> [Assignment]: From the entries below, return exactly the lines beginning at the one that contains "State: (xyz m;" and ending at the one that contains "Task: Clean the", both of them included, and only those lines.

::::::::::

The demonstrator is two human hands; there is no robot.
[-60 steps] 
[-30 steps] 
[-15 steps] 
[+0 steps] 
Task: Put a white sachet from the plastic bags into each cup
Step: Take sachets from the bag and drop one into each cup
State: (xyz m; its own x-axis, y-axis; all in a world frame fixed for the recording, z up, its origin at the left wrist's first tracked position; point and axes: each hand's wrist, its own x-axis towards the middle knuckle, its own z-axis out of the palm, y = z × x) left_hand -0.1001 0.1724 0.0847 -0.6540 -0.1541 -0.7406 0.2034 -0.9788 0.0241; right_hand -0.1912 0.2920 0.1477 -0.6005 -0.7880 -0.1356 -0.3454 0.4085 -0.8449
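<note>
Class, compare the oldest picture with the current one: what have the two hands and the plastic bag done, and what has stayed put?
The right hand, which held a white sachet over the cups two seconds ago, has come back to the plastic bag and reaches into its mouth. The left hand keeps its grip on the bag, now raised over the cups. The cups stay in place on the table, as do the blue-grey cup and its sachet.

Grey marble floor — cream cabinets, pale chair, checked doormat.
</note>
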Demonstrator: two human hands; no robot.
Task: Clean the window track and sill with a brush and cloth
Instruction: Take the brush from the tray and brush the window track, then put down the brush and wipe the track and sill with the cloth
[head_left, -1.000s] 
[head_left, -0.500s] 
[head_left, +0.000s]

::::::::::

> [Result for this task]:
State: (xyz m; its own x-axis, y-axis; all in a world frame fixed for the recording, z up, its origin at the left wrist's first tracked position; point and axes: each hand's wrist, its own x-axis towards the middle knuckle, its own z-axis out of the palm, y = z × x) left_hand -0.1001 0.1724 0.0847 -0.6540 -0.1541 -0.7406 0.2034 -0.9788 0.0241; right_hand -0.1912 0.2920 0.1477 -0.6005 -0.7880 -0.1356 -0.3454 0.4085 -0.8449
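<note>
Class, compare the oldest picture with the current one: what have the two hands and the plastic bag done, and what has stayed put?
The right hand, which held a white sachet over the cups two seconds ago, has come back to the plastic bag and reaches into its mouth. The left hand keeps its grip on the bag, now raised over the cups. The cups stay in place on the table, as do the blue-grey cup and its sachet.

Grey marble floor — cream cabinets, pale chair, checked doormat.
</note>
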Demonstrator: two human hands; no robot.
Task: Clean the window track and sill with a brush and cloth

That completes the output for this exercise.